Каждый ждет своего понедельника или свое завтра. Зачем делать сегодня то, что можно отложить на завтра? Мы был тем самым импульсом, который собирается сдвинуть маленький камушек с неугодного нам места, но кто-то за спиной уже приготовился, чтобы толкнуть нас в спину, дабы этот камушек выпал из наших рук, превратившись в катастрофу. И если мы не удержимся на ногах…
— А мы можем быть этим поводом, — поняла девушка. Схватывает на лету, как я и сказал.
— Верно. Полагаю, они начнут действовать сразу же, как только начнем действовать мы.
— Тогда мы можем и побольше отдохнуть, — вклинился Костун. Тема отдыха интересовала его больше всего. — Если они ждут нас, то пусть и дальше ждут, а мы отдохнем в номерах, понежимся в джакузях, насладимся здешними вкусностями. Я как-то был в одной гостинице, не в этой, конечно, здесь слишком дорого, но там подавали потрясающе вкусных мидий! Пальчики оближешь. Уверен, что тут-то точно должны они быть. — Костун говорил с воодушевлением, даже сонливость почти не засыпала ему глаза песком.

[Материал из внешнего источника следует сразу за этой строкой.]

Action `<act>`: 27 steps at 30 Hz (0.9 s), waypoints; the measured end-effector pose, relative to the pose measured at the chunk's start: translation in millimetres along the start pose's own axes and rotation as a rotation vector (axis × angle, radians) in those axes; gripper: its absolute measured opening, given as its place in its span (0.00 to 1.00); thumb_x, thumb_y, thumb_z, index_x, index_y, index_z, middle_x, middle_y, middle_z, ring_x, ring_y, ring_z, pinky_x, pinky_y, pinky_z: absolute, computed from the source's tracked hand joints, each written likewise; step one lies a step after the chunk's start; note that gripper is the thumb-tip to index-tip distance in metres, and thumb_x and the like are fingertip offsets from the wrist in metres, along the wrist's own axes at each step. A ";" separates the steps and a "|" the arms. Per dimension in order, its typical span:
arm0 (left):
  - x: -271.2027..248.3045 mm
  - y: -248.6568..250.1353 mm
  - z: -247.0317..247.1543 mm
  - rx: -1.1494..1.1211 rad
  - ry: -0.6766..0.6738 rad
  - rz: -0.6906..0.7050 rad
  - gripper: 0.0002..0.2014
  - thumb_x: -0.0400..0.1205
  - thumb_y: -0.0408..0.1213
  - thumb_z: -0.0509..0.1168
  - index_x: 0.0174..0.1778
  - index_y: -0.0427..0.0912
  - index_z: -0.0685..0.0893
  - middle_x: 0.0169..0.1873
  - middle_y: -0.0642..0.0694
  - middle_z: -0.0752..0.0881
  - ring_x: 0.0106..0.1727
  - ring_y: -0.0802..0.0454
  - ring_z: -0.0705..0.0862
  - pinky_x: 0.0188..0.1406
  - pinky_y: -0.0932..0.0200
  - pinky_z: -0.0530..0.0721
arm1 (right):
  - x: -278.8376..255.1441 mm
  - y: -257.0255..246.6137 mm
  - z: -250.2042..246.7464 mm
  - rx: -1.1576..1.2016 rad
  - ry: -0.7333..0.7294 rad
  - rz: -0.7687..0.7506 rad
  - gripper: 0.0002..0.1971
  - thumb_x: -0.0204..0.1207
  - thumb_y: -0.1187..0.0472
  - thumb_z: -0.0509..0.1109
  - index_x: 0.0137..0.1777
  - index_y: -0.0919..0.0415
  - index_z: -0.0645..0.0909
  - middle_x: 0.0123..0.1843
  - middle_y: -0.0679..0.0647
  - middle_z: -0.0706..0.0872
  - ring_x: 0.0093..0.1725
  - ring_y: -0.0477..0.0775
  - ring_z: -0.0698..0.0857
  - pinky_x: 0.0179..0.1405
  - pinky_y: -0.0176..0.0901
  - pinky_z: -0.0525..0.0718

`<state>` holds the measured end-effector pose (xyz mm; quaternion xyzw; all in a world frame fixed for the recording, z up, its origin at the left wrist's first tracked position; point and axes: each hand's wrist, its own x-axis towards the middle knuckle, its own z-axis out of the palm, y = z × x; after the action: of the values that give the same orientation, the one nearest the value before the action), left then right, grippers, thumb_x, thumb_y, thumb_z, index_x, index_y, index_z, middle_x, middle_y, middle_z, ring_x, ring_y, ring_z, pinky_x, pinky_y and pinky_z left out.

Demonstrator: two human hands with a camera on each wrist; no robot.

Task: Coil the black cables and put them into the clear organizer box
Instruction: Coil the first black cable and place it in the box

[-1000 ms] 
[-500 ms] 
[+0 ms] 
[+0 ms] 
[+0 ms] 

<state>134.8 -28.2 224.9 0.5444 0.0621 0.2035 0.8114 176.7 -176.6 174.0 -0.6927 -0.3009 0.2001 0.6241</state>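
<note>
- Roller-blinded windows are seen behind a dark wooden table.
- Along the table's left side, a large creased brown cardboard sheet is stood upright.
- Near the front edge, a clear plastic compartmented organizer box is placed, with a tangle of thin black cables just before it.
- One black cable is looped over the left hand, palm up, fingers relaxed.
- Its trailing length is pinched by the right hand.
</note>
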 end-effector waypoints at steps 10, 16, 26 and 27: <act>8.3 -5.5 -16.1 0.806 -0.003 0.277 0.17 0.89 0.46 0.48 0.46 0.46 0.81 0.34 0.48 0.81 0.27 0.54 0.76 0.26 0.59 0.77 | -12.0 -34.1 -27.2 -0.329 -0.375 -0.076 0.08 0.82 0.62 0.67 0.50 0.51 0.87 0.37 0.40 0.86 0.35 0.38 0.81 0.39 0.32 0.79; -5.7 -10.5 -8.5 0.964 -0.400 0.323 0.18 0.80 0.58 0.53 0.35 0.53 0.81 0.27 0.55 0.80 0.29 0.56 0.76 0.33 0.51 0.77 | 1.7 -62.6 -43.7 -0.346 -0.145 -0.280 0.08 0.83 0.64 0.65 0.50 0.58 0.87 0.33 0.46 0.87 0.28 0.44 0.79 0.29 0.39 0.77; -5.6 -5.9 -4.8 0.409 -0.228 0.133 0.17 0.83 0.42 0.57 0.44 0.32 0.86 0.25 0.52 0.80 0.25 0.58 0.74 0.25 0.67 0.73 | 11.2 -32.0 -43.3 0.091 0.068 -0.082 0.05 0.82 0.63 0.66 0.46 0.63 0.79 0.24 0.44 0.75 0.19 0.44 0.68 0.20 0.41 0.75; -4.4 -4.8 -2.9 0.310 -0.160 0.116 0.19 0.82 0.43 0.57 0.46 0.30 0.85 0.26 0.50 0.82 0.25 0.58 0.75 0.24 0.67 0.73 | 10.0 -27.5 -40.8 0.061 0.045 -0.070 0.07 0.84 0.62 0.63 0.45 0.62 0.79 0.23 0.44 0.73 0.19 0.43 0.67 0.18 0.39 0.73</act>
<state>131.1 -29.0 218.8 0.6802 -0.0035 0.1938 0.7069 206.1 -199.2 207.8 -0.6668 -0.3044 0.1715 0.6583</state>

— Это, конечно, хорошо, — перебил его Верон. — Но все это лишь предположения. Даже если они и верны, не факт, что уже готовые к атаке повстанцы будут спокойно сидеть и ждать, когда мы наконец сподобимся действовать. Они могут подтолкнуть нас к этому, что сильно усложнит дело.
— Думаешь, они такие умные? — засомневался Иолай.
— Они может и нет, но вот их предводитель, Спардий, вполне может таковым оказаться. Если верить Амару и остальным, члены «Гаруды» довольно… фанатично относятся к своему боссу, а глупый Человек не способен вести за собой такое количество Людей, тем более самодовольных бандитов, которые вообще не любят подчиняться.
— Значит, решено: завтра вечером мы захватим сенатора и выудим из него всю информацию.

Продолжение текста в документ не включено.